Notre problème n’est pas de rêver d’un monde sans guerres, pas plus de céder par avance aux anciennes et nouvelles manières de justification de la guerre. Il est de savoir ce que nous pouvons entendre aujourd’hui quand nous disons « guerre » à travers et au-delà de toute expérience réelle des corps brutalisés. Une expérience médiate, c’est-à-dire une sympathie ? Mais alors, comment pourrions-nous être autre chose que le jouet de propagandes mêlées ? Un discours, c’est-à-dire une résonance ? Mais le discours de qui ? Des politiques ? Des militaires ? Des historiens ? Ou encore le discours de nos propres désirs et de nos propres effrois ?

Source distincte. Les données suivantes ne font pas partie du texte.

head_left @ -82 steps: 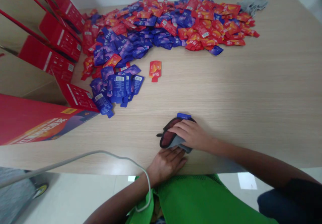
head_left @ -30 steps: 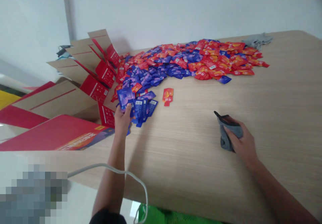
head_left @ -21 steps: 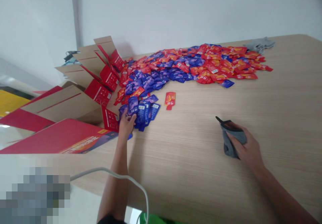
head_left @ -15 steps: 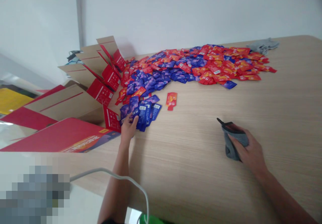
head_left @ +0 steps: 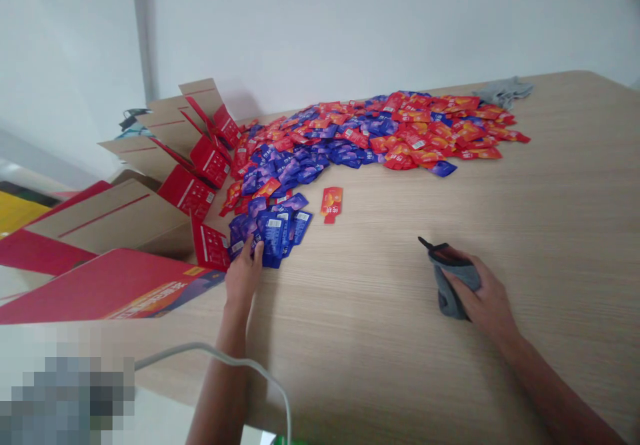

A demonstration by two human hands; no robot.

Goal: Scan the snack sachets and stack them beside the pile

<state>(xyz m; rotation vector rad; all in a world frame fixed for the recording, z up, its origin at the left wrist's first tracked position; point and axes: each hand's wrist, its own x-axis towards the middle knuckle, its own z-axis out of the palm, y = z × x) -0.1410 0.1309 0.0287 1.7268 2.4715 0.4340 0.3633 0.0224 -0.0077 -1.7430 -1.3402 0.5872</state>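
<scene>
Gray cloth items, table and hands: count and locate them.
2: a black-edged gray cloth item in the right hand, and a crumpled gray cloth behind the right end of the sachet heap. More could be hidden under the heap.

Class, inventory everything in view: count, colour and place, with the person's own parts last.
Table: one, pale wood, centre.
Wall: one, whitish, behind.
Packet pile: uncountable, red-orange and blue, along the table's back.
Blue packets: several, blue-purple, in front of the pile's left end.
Lone packet: one, red-orange, right of the blue packets.
Boxes: several, count unclear, red with brown insides, left.
Cloth: one, grey, behind the pile's right end.
Folded item: one, grey with black edging, right.
Cable: one, whitish, lower left.
Yellow item: one, yellow, left edge.
Bundle: one, dark and pale blue, behind the boxes.
Forearms: two, bare, bottom.
Left hand: one, bare, on the blue packets.
Right hand: one, bare, gripping the folded item.
</scene>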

Les guerres d’aujourd’hui ont cette puissance paradoxale de nous solliciter sans nous y impliquer, sinon à la marge. Il n’y a plus de grands mouvements pacifistes, ni de vastes brigades internationales, pas même en Islam, quoi qu’en disent les idéologies bellicistes qui aiment depuis soixante ans ravaler les adversaires de telle guerre particulière au rang de Munichois ou de fauteurs de guerre originels. On s’y perd, on s’y attriste et on les oublie sans en ressortir plus savants ni plus blessés.

D’où la tâche première de ce dossier : persévérer à dire au-delà des cercles de spécialistes cet indicible commun de la guerre ; persévérer à ne pas laisser le silence recouvrir la distance.